#### EXERCISE:
Take every line from the listing below that includes "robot" and copy it.

#### DATA:

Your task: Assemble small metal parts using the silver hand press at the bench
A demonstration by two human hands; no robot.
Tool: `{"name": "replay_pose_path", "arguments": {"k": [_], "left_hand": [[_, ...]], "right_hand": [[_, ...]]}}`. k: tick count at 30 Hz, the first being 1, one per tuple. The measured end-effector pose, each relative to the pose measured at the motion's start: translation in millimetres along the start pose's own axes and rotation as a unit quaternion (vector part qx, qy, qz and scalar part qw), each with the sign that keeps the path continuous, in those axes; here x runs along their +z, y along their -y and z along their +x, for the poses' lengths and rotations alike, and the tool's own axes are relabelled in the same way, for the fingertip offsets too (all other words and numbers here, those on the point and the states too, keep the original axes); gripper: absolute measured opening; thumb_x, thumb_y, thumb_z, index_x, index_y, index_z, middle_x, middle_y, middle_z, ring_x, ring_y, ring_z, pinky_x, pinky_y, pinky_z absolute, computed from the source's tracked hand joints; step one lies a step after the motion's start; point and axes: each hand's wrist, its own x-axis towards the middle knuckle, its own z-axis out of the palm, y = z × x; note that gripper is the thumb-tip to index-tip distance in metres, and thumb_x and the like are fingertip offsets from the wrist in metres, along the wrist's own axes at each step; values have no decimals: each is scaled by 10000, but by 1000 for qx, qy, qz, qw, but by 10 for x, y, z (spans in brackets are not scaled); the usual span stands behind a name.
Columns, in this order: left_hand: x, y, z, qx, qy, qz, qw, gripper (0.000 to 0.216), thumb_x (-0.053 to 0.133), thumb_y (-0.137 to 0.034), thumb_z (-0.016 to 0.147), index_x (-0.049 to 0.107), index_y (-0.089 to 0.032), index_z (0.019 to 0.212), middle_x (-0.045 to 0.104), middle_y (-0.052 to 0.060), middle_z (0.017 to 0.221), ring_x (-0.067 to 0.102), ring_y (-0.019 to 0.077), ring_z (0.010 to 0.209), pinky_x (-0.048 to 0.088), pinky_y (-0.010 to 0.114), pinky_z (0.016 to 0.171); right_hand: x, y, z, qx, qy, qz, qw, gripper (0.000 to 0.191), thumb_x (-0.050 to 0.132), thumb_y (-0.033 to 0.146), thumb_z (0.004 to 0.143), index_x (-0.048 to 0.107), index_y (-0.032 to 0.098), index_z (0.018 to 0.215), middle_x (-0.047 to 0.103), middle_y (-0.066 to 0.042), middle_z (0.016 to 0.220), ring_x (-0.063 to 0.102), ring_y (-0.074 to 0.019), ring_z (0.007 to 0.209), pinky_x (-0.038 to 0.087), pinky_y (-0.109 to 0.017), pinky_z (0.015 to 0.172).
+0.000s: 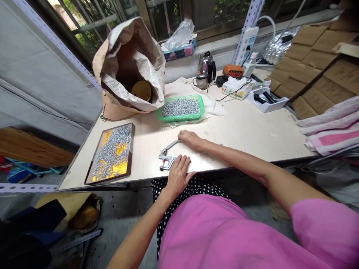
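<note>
A pair of silver snap-fastener pliers [167, 161] lies on the table near the front edge, its two handles spread apart. My left hand [179, 173] rests over the lower handle, fingers laid flat and thumb out to the side. Around the end of the upper handle, the fingers of my right hand [192, 140] are curled closed. The pliers' jaw end, with a small red part, points left and is uncovered. To the left sits a shallow tray [131, 149] of small silvery metal pieces on a yellow bottom. A green basket [182, 118] behind my hands holds more such pieces.
A large open paper sack [112, 102] stands at the back left. Along the back are a metal pot [204, 67], a metal cup [201, 81], a tissue box [235, 89] and a white tray [267, 106] with dark items. Stacked cardboard [311, 74] borders the right side.
</note>
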Motion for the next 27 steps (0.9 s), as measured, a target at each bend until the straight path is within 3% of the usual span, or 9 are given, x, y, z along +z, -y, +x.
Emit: {"name": "replay_pose_path", "arguments": {"k": [3,6,9,12,16,19,22,25,27], "left_hand": [[28,-4,-46,-8,-12,-17,1000,600,574,-471,1029,492,-172,1542,562,187,1554,425,378,1525,418,584,1225],[74,5,-80,1,-31,-6,999,621,569,-516,1023,528,-133,1509,581,210,1524,453,384,1503,433,562,1215],[149,6,-130,19,-83,35,996,608,548,-548,1024,593,-95,1428,664,230,1398,599,374,1354,529,526,1111],[264,-1,-187,25,-152,82,985,498,492,-533,1053,686,-124,1258,766,167,1120,728,301,1027,608,443,924],[479,34,-206,5,-231,112,966,476,410,-513,1082,724,-158,1120,767,143,1046,721,266,941,586,381,864],[595,59,-175,5,-272,109,956,479,372,-481,1095,721,-162,1174,773,149,1099,719,281,999,567,391,877],[611,71,-134,13,-279,109,954,456,477,-448,1066,665,-146,1351,735,153,1314,662,329,1241,543,429,982],[560,82,-108,37,-244,123,961,559,622,-435,997,596,-130,1464,644,134,1487,573,353,1390,514,445,1071],[529,87,-105,41,-232,132,963,615,656,-430,974,568,-124,1500,618,127,1520,548,358,1423,513,448,1087]], "right_hand": [[-107,56,179,-6,13,0,1000,226,572,190,1026,695,102,1193,656,-150,1195,602,-224,1034,440,-315,822],[-134,365,279,-114,27,-7,993,256,616,244,1022,698,190,1259,641,-117,1243,586,-227,1063,435,-315,789],[-77,739,291,-253,62,-49,964,146,632,270,1021,754,210,1073,661,-98,1149,568,-236,1025,427,-328,738],[21,956,291,-296,66,-82,949,142,632,211,1014,734,181,921,669,-94,1077,558,-216,963,424,-329,718],[126,1010,366,-356,36,-79,930,151,676,219,991,682,205,841,682,-55,1047,568,-202,944,432,-329,729],[138,976,477,-325,10,-22,946,160,634,281,1012,672,205,877,689,-26,979,584,-170,847,431,-309,694],[24,767,661,-219,-112,67,967,142,626,315,1004,684,186,1018,697,-30,987,607,-167,873,454,-291,749],[-218,295,884,-82,-202,60,974,157,621,291,1004,705,162,1036,712,-79,1040,618,-209,987,470,-334,884],[-392,-114,1013,-14,-187,9,982,219,636,322,1004,722,149,1107,706,-135,1200,598,-269,1161,465,-398,987]]}}
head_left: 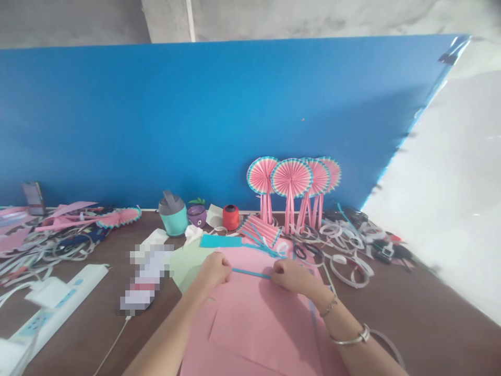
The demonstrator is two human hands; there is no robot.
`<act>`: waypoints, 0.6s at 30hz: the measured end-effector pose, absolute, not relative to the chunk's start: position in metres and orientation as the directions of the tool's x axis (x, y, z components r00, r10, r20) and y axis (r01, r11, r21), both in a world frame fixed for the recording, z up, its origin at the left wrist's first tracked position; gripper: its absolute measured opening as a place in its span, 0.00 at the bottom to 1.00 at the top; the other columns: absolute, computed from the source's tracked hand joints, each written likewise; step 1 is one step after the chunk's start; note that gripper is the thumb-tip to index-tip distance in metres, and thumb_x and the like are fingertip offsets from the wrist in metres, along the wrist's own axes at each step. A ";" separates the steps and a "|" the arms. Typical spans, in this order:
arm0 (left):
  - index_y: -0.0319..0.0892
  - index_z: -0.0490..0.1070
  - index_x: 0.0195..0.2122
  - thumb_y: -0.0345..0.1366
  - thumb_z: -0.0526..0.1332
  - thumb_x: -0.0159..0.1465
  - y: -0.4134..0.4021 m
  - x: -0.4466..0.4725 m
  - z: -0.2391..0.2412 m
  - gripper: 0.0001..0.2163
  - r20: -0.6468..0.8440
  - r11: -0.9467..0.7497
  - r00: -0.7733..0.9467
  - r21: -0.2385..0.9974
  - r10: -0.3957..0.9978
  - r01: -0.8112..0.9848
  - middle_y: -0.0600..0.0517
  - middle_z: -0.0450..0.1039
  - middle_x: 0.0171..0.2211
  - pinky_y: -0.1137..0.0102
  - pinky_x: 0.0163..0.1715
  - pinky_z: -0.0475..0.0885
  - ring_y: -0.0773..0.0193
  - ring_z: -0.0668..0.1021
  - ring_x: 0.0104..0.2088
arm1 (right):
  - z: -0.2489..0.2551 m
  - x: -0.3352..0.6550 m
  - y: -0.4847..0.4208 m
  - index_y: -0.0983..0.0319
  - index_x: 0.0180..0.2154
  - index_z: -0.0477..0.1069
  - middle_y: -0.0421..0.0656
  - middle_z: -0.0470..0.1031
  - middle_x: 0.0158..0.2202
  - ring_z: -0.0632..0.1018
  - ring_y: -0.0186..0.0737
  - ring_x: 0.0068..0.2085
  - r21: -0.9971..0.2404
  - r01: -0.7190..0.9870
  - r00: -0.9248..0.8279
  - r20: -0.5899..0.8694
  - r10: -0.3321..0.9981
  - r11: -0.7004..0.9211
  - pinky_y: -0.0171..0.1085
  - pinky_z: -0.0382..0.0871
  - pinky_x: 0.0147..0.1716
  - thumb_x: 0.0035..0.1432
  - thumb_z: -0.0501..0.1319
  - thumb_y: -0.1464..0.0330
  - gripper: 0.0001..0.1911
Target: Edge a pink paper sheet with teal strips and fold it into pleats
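A narrow blue paper strip (251,272) stretches between my two hands over pink paper sheets (254,324). My left hand (216,267) pinches its left end, and my right hand (288,273) pinches its right end with curled fingers. Just beyond the hands lie a wider blue paper piece (221,241) and a pleated pink paper (260,231) with thin blue strips beside it. Pale green paper (190,263) shows under the left side. Scissors (303,252) rest past my right hand, their blades partly hidden.
Several round pink paper fans (291,178) lean against the blue partition (176,120). A teal cup (173,215), a purple pot (197,215) and a red thread spool (231,217) stand at the back. White tape rings (349,270) lie right; a power strip (58,303) lies left.
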State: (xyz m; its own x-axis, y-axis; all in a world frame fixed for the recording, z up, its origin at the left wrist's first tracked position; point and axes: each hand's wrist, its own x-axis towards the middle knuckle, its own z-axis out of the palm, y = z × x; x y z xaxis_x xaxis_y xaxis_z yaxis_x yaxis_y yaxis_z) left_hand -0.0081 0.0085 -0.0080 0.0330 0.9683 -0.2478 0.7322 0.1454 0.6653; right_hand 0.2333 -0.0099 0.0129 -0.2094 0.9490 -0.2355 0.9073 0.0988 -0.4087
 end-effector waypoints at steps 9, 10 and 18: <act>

#### SOLUTION BELOW:
A demonstration by two human hands; no robot.
The demonstrator is two human hands; there is no robot.

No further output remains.